Dry First To Kill Ticks
Tumble dry your clothes, on high heat (without washing them), as soon as you come back inside. For dry clothes, 10 minutes in a gas dryer, 15 minutes in an electric dryer. For damp or wet clothes, at least 60-90 minutes in any dryer.
Clothes Too Dirty To Dry First?
Wash dirty or muddy clothes in hot water (130°or higher) – cold or warm water will not kill ticks. Then, put clothes in dryer for 60 minutes (high heat) to 90 minutes (low heat), or until completely dry.
Note: If you are unable to wash clothes in hot water, be careful handling them between the washer and dryer, as there could still be live ticks on the garments.
The Science Behind Drying
While immediately throwing your clothes in the dryer might sound like a strange suggestion, there are studies supporting this practice.
Previously, the Center For Disease Control and Prevention (CDC) recommended tumble-drying clothes, on high heat, for an entire hour after being out in nature.
However, this timeframe was eventually revised down to 10 minutes, after an experiment by a high school student from Braintree, Massachusetts named Jacqueline Flynn challenged the hour-long recommendation.
Flynn’s experiment came about in 2013, after a tick-collecting excursion in the woods. She was wondering about the best and quickest way to remove stray blacklegged ticks from her clothing. And, while she knew about the CDC hour-long recommendation for drying clothes, she felt that the heating/drying timeframe seemed excessive, because of the surface area tiny bug’s body. Ticks are so tiny. Did it really take an hour of heat in a tumbling dryer to kill them? So, she decided to test the practice, and her conclusion was that it would take five minutes at low heat to kill blacklegged ticks.

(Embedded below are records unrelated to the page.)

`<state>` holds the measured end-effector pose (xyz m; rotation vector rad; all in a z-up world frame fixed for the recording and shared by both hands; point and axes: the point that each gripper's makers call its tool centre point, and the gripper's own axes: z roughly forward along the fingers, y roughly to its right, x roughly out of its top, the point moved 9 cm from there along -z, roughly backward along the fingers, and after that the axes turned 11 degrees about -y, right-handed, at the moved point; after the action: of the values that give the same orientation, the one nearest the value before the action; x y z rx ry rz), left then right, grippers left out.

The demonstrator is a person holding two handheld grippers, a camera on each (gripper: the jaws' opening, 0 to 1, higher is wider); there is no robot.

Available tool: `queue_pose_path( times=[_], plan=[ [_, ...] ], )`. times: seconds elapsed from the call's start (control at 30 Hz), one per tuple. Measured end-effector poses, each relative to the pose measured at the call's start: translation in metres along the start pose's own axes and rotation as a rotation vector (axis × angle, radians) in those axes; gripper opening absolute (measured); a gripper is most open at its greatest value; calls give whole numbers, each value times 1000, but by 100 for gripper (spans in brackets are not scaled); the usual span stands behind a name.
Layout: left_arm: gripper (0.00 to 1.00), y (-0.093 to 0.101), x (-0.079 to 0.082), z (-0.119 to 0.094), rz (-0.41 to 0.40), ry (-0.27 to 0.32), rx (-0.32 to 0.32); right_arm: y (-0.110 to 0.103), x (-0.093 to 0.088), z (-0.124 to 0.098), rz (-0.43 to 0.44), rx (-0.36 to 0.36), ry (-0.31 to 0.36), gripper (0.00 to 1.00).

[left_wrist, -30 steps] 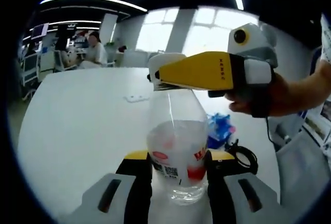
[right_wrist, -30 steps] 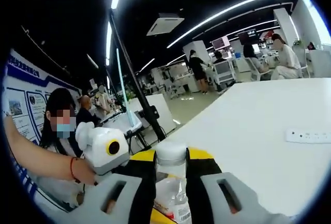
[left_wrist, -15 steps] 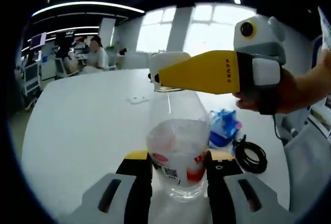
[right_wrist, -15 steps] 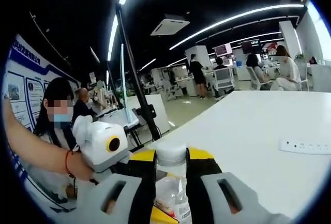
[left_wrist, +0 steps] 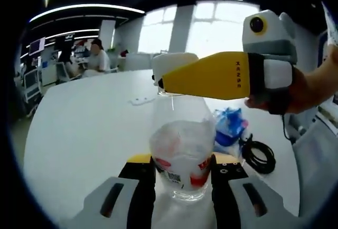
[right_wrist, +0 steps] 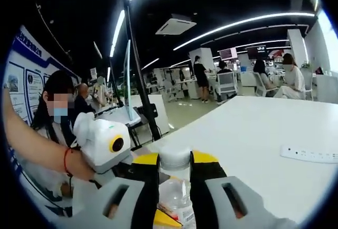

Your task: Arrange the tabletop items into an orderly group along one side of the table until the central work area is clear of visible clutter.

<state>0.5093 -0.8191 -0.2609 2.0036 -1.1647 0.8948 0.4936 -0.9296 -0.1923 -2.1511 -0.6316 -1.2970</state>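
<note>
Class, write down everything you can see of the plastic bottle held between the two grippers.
The bottle is clear plastic with a white cap and a red-and-white label bearing a code patch. It stands upright on the white table. The left gripper clamps its lower body; the right gripper closes on its cap. Whether it holds liquid is unclear.

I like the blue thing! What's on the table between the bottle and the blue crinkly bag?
Nothing: in the left gripper view, the table looks bare between the bottle and the blue bag, which peeks out just behind the bottle's side. The black cable lies beyond the bag.
</note>
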Motion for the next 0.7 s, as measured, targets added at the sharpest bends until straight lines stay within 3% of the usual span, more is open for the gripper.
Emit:
queue_pose_path(
  times=[0.7],
  plan=[
    [37, 6, -2, 1, 49, 1, -5, -5, -6, -9, -31, -23, 10, 18]
  ],
)
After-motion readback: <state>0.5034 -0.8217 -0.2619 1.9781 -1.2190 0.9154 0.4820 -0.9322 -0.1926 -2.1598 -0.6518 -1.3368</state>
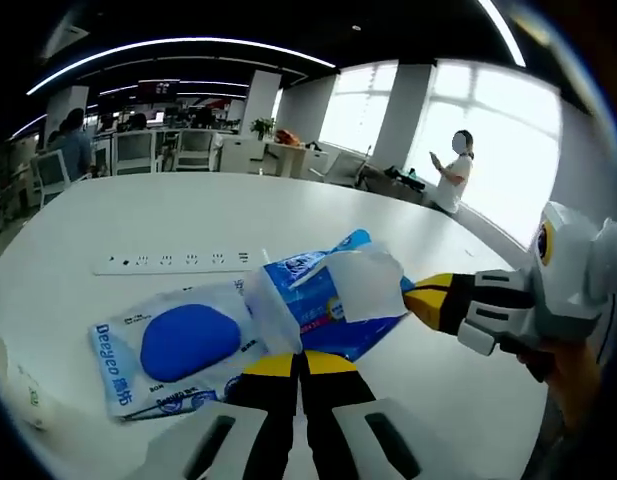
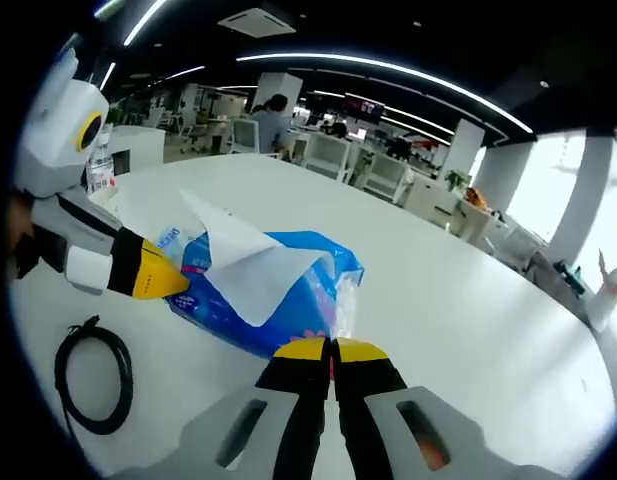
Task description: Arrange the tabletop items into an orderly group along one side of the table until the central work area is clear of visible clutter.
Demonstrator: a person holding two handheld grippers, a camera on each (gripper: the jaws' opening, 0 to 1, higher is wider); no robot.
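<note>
A blue tissue pack (image 1: 323, 305) with a white tissue (image 1: 366, 282) sticking out of its top sits over the white table (image 1: 188, 215). My left gripper (image 1: 300, 364) is shut on the pack's near edge. My right gripper (image 1: 420, 300) reaches in from the right, closed on the pack's other end. A clear wipes pack with a blue oval (image 1: 178, 345) lies against the tissue pack on the left. In the right gripper view, my right gripper (image 2: 331, 350) is shut on the plastic edge of the tissue pack (image 2: 288, 300), and the left gripper (image 2: 158, 278) holds its far end.
A socket strip (image 1: 173, 261) is set into the table behind the packs. A coiled black cable (image 2: 93, 375) lies on the table to the left in the right gripper view, with a bottle (image 2: 100, 170) further back. Office desks, chairs and people stand beyond the table.
</note>
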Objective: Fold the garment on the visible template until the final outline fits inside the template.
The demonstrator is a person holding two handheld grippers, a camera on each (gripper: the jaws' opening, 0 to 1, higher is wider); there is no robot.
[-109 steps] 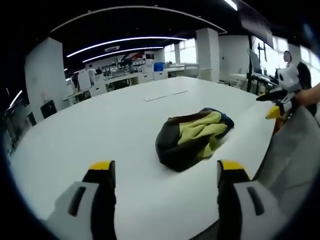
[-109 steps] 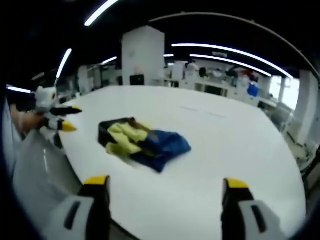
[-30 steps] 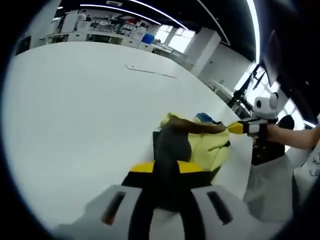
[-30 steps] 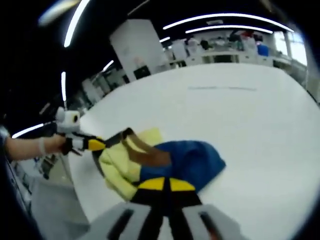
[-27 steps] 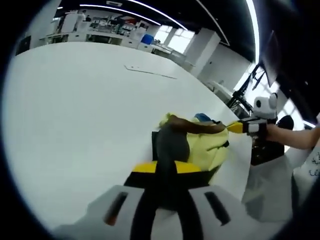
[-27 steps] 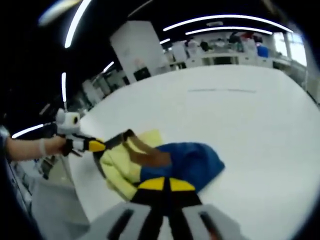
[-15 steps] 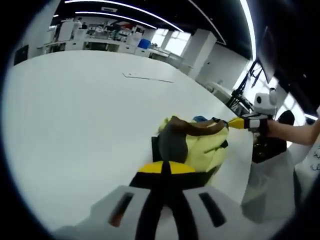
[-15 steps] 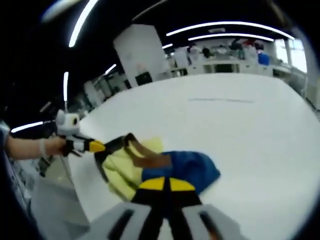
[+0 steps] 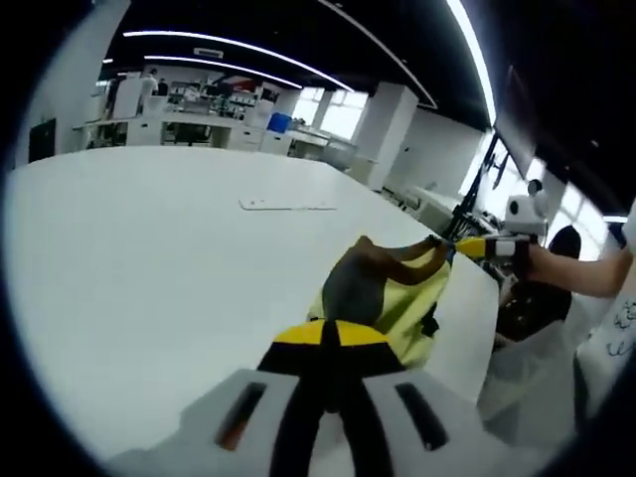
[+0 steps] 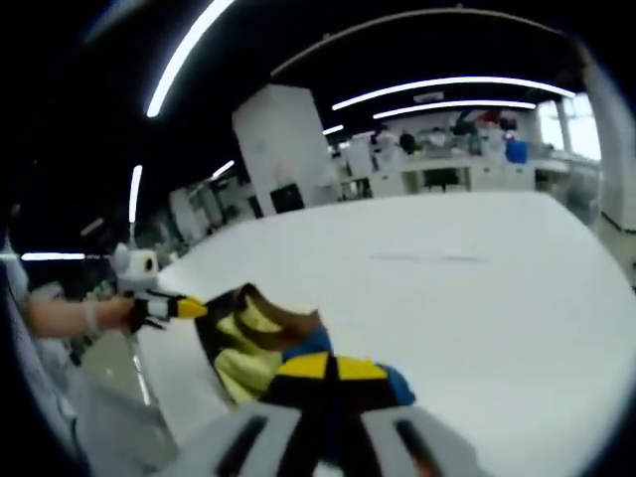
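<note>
The garment point(image 9: 383, 290) is yellow, dark grey, brown and blue, and hangs stretched between my two grippers above the white table point(image 9: 149, 258). My left gripper point(image 9: 334, 336) is shut on its dark edge close to the camera. In the same view the right gripper point(image 9: 467, 244) pinches the far brown-trimmed edge. In the right gripper view my right gripper point(image 10: 330, 368) is shut on the garment point(image 10: 250, 343), and the left gripper point(image 10: 189, 309) holds its other end at the left. The garment is lifted off the tabletop point(image 10: 477, 298).
A thin faint outline point(image 9: 286, 205) lies on the table farther out, seen too as a line point(image 10: 422, 258). Past the table's near edge stand a white-covered chair point(image 9: 527, 378) and a person's arm point(image 9: 596, 278). Desks and pillars fill the room behind.
Both grippers went from open over the crumpled garment to shut on it. In the last second they have raised it off the table and drawn it taut between them.
</note>
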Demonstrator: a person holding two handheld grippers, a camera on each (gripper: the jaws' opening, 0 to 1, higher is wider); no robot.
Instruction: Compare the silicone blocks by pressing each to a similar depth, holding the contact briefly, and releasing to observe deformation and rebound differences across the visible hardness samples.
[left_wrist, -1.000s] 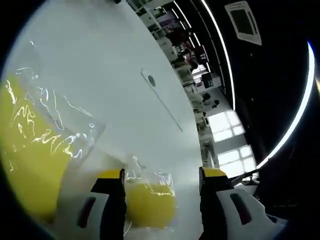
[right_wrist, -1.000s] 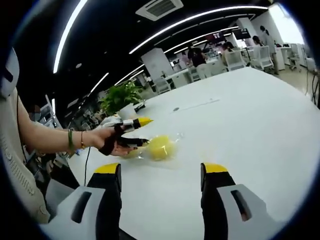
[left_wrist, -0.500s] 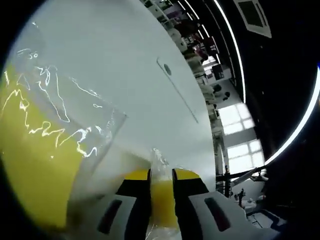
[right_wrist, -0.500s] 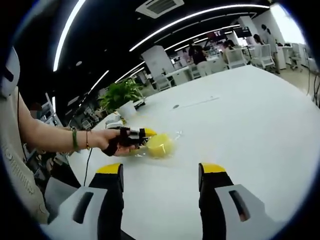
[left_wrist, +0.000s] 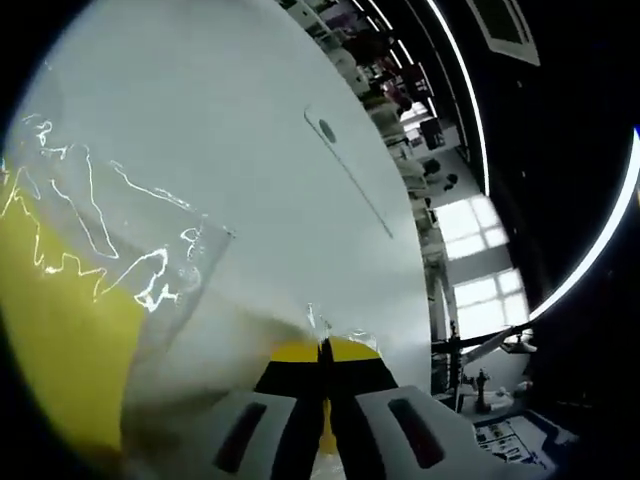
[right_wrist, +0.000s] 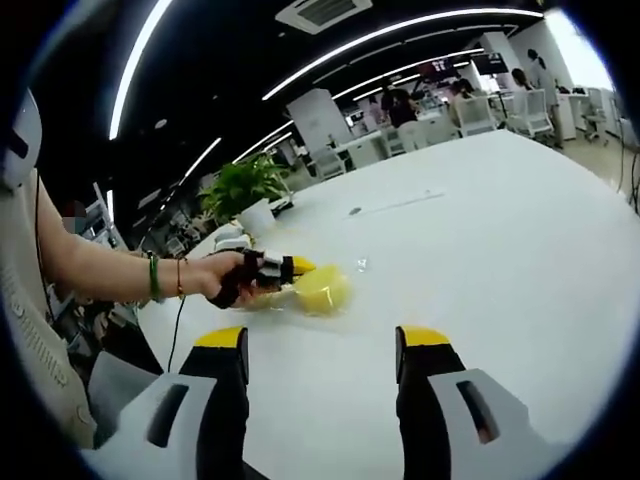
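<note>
In the left gripper view my left gripper (left_wrist: 322, 352) is shut on a small yellow silicone block (left_wrist: 326, 438) in clear wrap, squeezed to a thin sliver between the jaws. A larger yellow block (left_wrist: 60, 330) in crinkled clear plastic lies close by at the left. In the right gripper view a hand holds the left gripper (right_wrist: 283, 268) with its yellow tips closed against a wrapped yellow block (right_wrist: 322, 290) on the white table (right_wrist: 500, 220). My right gripper (right_wrist: 320, 345) hangs open nearer the table's front, well short of that block, with nothing between its fingers.
A thin strip with a round mark (right_wrist: 390, 205) lies farther out on the table. A plant in a white pot (right_wrist: 250, 195) stands at the far left edge. The person's forearm with bracelets (right_wrist: 120, 275) reaches in from the left. Chairs and people (right_wrist: 470, 100) are far behind.
My left gripper went from open around the small yellow block to fully shut, flattening it. The right gripper has stayed open and nearly still.
</note>
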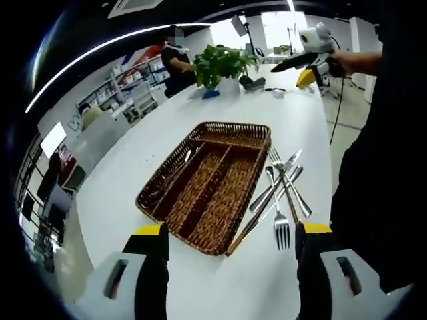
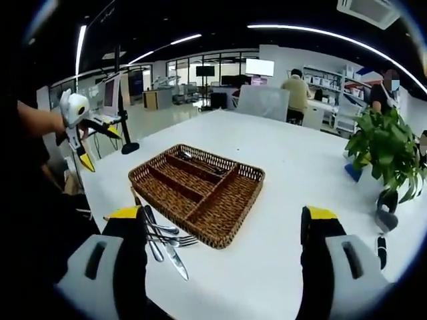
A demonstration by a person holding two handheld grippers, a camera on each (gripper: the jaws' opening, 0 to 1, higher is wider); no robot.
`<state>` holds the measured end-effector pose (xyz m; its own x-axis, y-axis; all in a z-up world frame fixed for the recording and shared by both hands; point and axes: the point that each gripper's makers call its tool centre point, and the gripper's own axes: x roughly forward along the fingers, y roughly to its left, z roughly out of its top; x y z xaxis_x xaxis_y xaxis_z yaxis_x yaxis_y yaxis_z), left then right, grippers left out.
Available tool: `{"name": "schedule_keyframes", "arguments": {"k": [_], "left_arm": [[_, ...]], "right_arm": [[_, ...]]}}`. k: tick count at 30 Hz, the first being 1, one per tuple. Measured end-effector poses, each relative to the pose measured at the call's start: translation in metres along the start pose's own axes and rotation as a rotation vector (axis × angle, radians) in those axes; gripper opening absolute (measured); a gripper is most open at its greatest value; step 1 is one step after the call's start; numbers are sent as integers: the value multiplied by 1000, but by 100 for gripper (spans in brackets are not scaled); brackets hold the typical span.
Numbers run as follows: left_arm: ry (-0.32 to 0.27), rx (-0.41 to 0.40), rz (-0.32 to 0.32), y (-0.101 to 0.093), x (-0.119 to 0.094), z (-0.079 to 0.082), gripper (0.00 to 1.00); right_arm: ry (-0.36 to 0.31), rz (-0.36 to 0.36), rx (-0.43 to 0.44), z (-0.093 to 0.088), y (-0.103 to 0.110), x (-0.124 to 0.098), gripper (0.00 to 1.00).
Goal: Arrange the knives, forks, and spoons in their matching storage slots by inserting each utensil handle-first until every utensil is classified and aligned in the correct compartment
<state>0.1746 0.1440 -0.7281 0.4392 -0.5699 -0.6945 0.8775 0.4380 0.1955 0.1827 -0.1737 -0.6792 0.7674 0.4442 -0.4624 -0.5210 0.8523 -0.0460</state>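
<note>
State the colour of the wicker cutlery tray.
Brown woven wicker tray, seen best in the left gripper view.

— What can't you make out from my left claw (image 1: 230,250)?

— The loose cutlery (image 1: 280,197) beside the wicker tray (image 1: 230,137) lies crossed, so I can't count the pieces or tell which handle belongs to which head. One dark handle slips behind my right-hand jaw.

— And inside the tray?

— Something metal lies in the long outer slot (image 1: 175,175), too small to name.

— From my right claw (image 2: 223,240)?

— My left-hand jaw covers part of the cutlery pile (image 2: 163,240). The pieces in the tray's far slot (image 2: 197,160) are blurred. A small dark object (image 2: 381,248) on the tabletop (image 2: 267,187) is half hidden by my other jaw.
</note>
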Motion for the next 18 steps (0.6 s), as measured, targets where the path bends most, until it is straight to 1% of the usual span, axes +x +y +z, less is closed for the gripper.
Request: {"name": "schedule_keyframes", "arguments": {"k": [2, 4, 6, 9, 14, 18], "left_arm": [[15, 0, -15, -2, 6, -8, 77], [41, 9, -26, -3, 10, -16, 73], [63, 26, -50, -10, 9, -17, 70], [87, 49, -71, -17, 14, -21, 69], [97, 50, -91, -21, 24, -25, 69], [106, 41, -94, -23, 29, -29, 65]], "right_arm": [[1, 11, 10, -1, 3, 1, 100], [18, 21, 15, -4, 6, 2, 100], [42, 35, 14, -9, 10, 2, 100], [47, 46, 15, -10, 13, 2, 100], [43, 39, 4, -8, 12, 0, 100], [39, 32, 1, -8, 10, -1, 100]]}}
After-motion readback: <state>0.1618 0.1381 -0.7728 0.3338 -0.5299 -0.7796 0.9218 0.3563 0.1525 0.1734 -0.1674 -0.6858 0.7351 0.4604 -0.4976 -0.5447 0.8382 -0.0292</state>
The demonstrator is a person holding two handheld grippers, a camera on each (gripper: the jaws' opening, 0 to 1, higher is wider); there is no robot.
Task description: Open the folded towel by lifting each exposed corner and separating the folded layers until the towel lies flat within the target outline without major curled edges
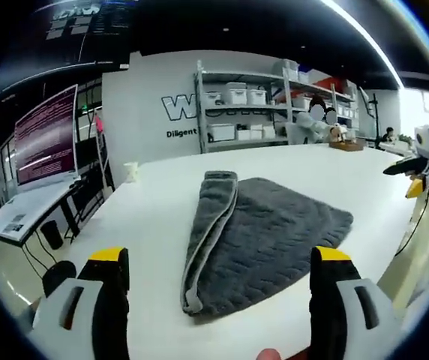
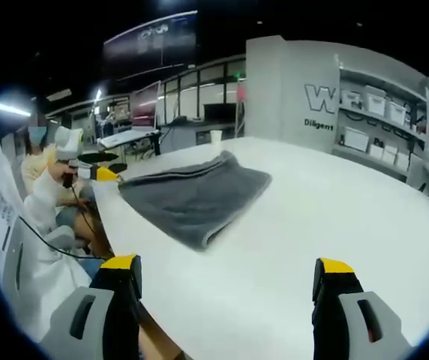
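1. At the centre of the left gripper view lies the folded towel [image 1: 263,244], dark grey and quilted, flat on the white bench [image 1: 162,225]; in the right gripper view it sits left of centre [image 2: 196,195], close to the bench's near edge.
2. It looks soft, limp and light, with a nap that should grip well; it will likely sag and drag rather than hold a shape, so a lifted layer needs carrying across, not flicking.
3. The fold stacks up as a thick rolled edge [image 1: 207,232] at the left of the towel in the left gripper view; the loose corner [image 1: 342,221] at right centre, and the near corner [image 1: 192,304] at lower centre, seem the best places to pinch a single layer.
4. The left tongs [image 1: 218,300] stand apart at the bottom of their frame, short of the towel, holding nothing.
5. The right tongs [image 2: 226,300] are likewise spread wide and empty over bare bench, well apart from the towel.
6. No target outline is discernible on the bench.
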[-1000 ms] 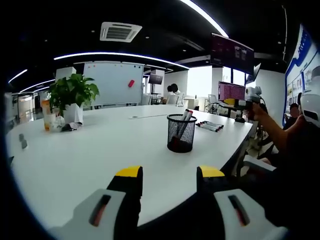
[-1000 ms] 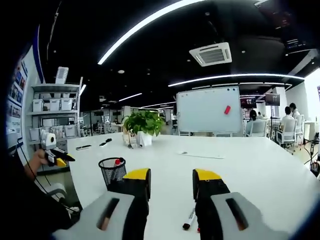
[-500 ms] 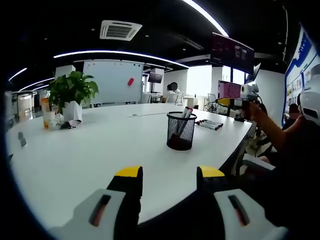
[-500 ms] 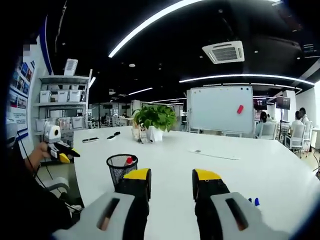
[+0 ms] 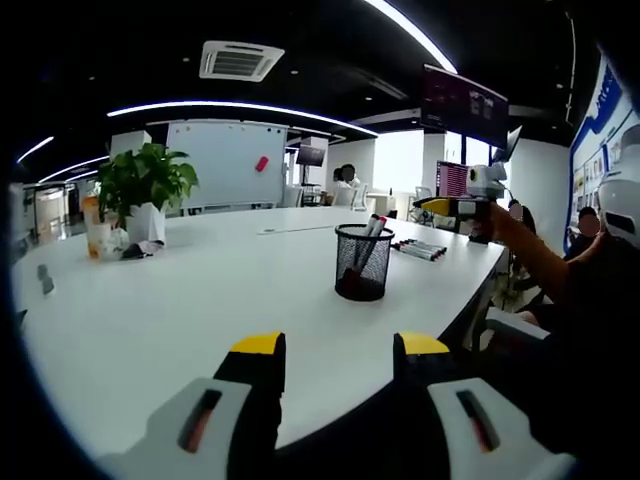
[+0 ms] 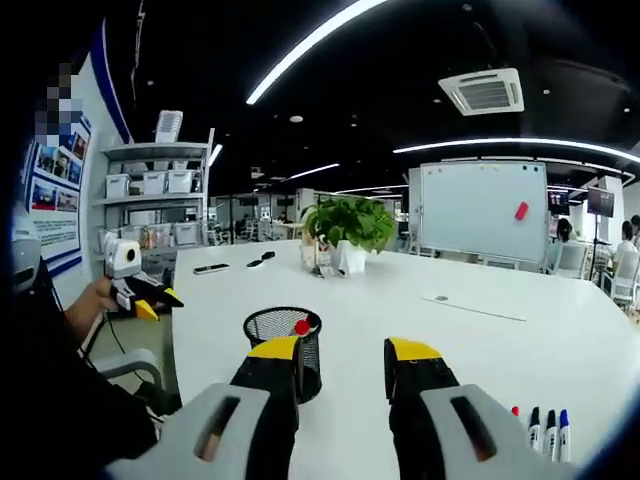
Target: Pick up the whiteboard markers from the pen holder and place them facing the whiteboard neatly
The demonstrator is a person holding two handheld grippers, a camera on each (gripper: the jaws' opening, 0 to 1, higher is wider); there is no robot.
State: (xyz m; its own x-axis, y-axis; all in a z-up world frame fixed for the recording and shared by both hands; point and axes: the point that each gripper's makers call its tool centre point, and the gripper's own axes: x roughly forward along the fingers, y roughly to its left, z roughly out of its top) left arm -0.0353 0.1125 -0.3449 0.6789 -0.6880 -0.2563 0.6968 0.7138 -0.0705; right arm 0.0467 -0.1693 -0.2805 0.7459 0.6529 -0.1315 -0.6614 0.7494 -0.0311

Flynn not only won first place in her high school science fair for her experiment, but also caught the attention of CDC tick experts, who were impressed with her methodology. Before the CDC recommendations could change, though, the issue required more testing. One big point that needed to be explored was if Flynn’s method would work on blacklegged ticks in earlier stages of development, since she had just tested the drying timeframe on adult of the species.
Then, in 2016, Dr. Christina Nelson – one of the CDC experts who contacted Flynn after her experiment came to the agency’s attention – led a study on the effects of drying on blacklegged ticks at all stages of development. Dr. Nelson’s group concluded that drying clothes on high heat for six minutes would kill all blacklegged ticks present on garments – regardless of the bug’s stage of development.
The CDC ended up recommending a 10-minute timeframe for drying as a safety measure, because the other species of hard ticks known to transmit diseases – the American dog tick and the lone star tick – are more robust than the blacklegged ticks and could require longer drying times.
Remember, though, that these drying times are for clothes that are already dry and are simply being thrown in the machine to eliminate ticks. If your clothing has been washed or gotten damp or wet in some other manner, then you should leave them in the dryer for significantly longer – 60 minutes (high heat) or 90 minutes (low heat).